Starting at the line that contains "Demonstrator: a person" in the listing below, write out every line word for word until you have written the line that contains "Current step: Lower".
—————
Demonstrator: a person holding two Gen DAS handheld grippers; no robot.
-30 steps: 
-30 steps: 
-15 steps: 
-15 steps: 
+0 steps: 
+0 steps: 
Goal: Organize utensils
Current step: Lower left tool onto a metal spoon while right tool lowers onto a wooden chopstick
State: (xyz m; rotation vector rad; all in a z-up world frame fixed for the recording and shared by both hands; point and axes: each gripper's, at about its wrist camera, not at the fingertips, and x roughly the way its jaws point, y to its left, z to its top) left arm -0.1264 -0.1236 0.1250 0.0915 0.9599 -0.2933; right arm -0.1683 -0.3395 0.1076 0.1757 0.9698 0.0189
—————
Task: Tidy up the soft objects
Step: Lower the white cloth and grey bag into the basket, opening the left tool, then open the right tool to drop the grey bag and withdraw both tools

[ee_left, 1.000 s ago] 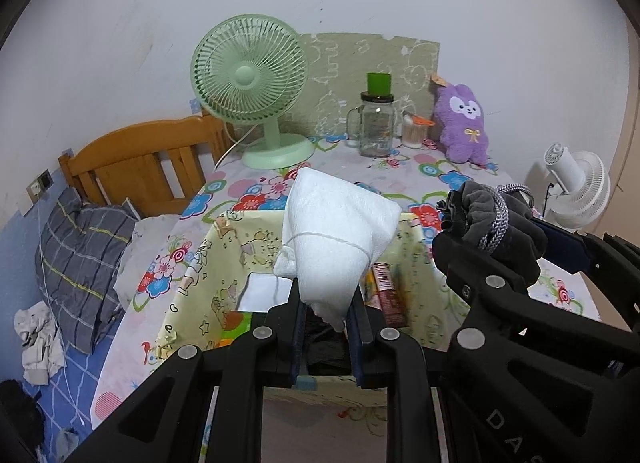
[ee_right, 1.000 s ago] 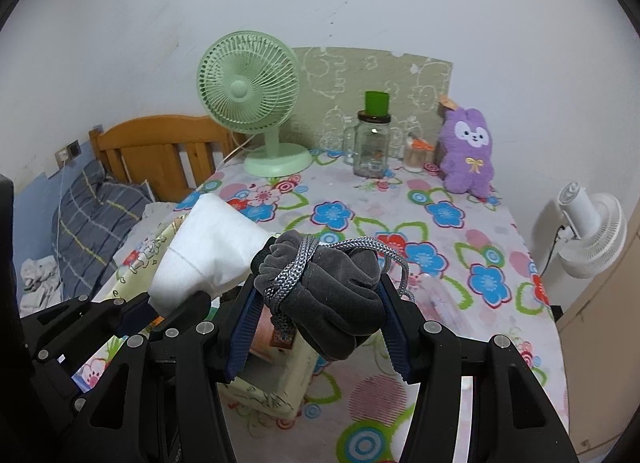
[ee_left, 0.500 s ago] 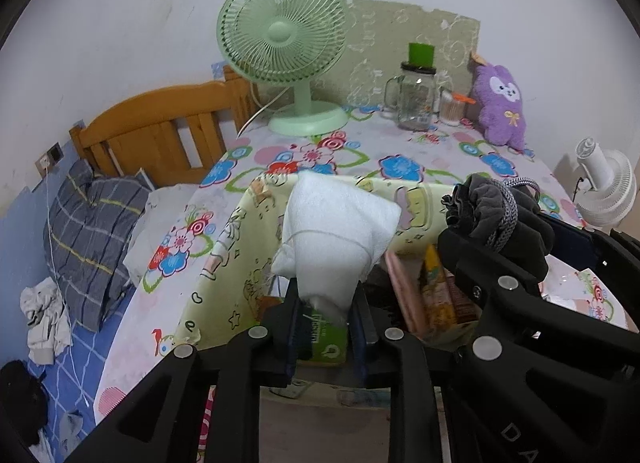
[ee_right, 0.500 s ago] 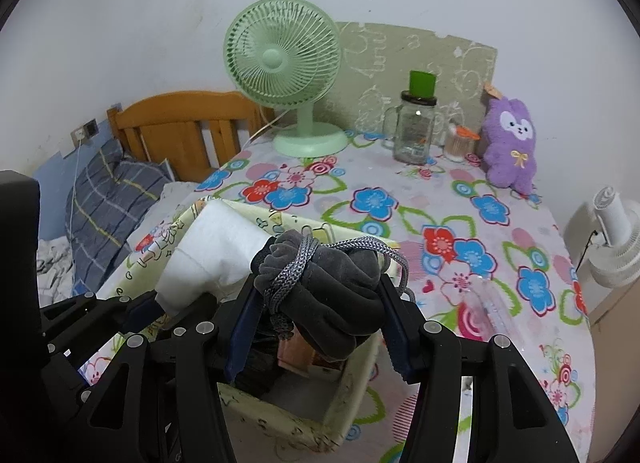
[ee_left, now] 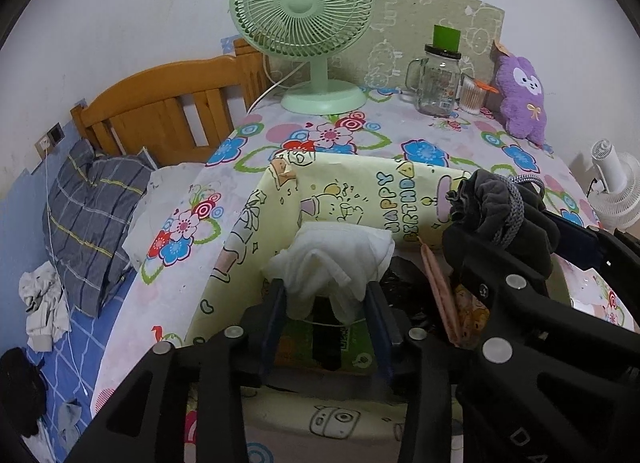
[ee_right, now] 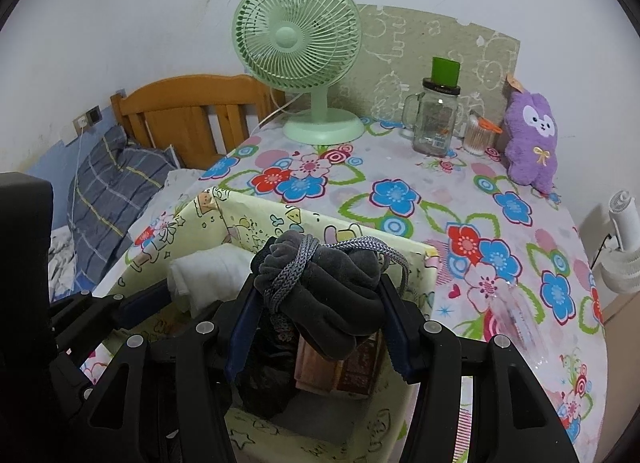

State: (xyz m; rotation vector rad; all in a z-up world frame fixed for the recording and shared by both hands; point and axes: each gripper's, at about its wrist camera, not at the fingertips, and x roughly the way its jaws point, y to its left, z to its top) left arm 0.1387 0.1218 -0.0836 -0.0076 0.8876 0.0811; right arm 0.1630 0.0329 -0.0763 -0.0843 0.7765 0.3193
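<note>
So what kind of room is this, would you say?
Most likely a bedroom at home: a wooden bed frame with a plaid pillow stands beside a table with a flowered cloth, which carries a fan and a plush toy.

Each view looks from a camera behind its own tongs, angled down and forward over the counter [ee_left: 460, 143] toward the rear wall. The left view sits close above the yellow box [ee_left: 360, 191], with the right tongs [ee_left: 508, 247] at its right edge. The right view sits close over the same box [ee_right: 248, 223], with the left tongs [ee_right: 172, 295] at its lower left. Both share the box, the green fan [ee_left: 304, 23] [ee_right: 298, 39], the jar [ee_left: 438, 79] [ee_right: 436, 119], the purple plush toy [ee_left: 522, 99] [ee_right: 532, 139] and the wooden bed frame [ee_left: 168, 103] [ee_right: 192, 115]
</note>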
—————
**Answer space:**
Demonstrator: a person holding two Gen DAS handheld grippers; no robot.
-30 steps: 
-30 steps: 
-15 steps: 
-15 steps: 
+0 steps: 
+0 steps: 
Goal: Organize utensils
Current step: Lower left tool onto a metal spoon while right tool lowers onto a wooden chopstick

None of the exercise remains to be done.